Somatostatin analogs mantain their major role in the treatment of patients with advanced neuroendocrine tumors (NETs) and have multiple modulatory effects on the immune system. Here, we evaluated the effects of lanreotide treatment on expression of Th1, Th2 cytokine patterns in serum of patients with NETs and in bronchial and pancreatic NET cell lines.
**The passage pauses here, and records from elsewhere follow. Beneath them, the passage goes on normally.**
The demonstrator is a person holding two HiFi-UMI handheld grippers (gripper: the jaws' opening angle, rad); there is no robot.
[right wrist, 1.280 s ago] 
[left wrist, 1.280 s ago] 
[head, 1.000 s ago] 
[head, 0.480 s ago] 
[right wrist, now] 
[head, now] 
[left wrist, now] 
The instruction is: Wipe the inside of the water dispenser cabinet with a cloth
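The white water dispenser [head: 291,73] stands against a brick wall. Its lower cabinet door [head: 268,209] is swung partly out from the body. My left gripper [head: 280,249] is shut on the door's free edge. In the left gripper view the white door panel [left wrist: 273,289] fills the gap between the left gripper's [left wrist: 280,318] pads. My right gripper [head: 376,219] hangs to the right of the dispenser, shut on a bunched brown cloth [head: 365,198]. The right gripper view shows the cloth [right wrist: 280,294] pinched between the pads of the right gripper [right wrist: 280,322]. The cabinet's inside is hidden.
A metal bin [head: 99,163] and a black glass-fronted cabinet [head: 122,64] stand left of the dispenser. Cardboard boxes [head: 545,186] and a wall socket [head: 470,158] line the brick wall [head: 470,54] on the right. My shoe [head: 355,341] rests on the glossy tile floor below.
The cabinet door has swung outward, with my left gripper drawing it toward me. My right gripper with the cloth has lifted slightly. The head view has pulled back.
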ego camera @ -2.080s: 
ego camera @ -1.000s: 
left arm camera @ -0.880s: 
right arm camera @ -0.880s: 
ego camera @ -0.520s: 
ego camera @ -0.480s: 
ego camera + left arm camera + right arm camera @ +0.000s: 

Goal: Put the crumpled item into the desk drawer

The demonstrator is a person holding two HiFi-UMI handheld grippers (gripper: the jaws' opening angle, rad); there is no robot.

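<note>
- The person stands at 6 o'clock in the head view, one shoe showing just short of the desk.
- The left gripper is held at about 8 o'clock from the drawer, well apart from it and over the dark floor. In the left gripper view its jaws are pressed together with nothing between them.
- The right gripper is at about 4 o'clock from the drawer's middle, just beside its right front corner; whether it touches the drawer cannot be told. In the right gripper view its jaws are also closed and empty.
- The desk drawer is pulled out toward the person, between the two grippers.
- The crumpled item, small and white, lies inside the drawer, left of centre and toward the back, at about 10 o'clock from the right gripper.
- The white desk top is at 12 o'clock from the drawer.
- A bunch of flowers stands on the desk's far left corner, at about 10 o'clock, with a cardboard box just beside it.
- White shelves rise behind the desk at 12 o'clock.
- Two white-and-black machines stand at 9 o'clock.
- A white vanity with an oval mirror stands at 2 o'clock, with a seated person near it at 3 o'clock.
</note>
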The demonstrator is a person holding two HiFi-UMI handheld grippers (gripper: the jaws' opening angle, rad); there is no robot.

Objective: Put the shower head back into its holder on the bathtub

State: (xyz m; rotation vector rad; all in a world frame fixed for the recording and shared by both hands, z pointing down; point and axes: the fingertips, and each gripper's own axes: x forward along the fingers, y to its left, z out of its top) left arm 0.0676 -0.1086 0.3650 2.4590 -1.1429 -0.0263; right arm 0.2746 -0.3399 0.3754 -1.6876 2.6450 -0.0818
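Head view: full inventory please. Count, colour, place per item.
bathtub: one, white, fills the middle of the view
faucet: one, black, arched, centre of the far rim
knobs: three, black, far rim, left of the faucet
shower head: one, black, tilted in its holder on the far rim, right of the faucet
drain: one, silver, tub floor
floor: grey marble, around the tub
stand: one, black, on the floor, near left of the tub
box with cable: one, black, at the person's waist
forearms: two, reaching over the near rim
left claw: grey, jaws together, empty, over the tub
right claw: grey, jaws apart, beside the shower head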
Our results showed that lanreotide treatment promoted a Th1 cytotoxic immune-phenotype in patients with NETs originated by intestinal sites. Similar results were obtained also in vitro where lanreotide induced expression of Th1 cytokines only in pancreatic and not in bronchial-derived NET cell lines. It seems, therefore, that cytokinomics can represent a useful tool for the identification of tumor biomarkers for the early diagnosis and evaluation of the response to therapy in NET patients. To avoid the drug-resistance induced by everolimus (mTOR inhibitor), we made the pancreatic NET cell line resistant to this drug. After treatment with lanreotide we found that the drug reduced its viability compared to that of sensitive cells. These data may have direct implications in design of future translation combination trial on NET patients.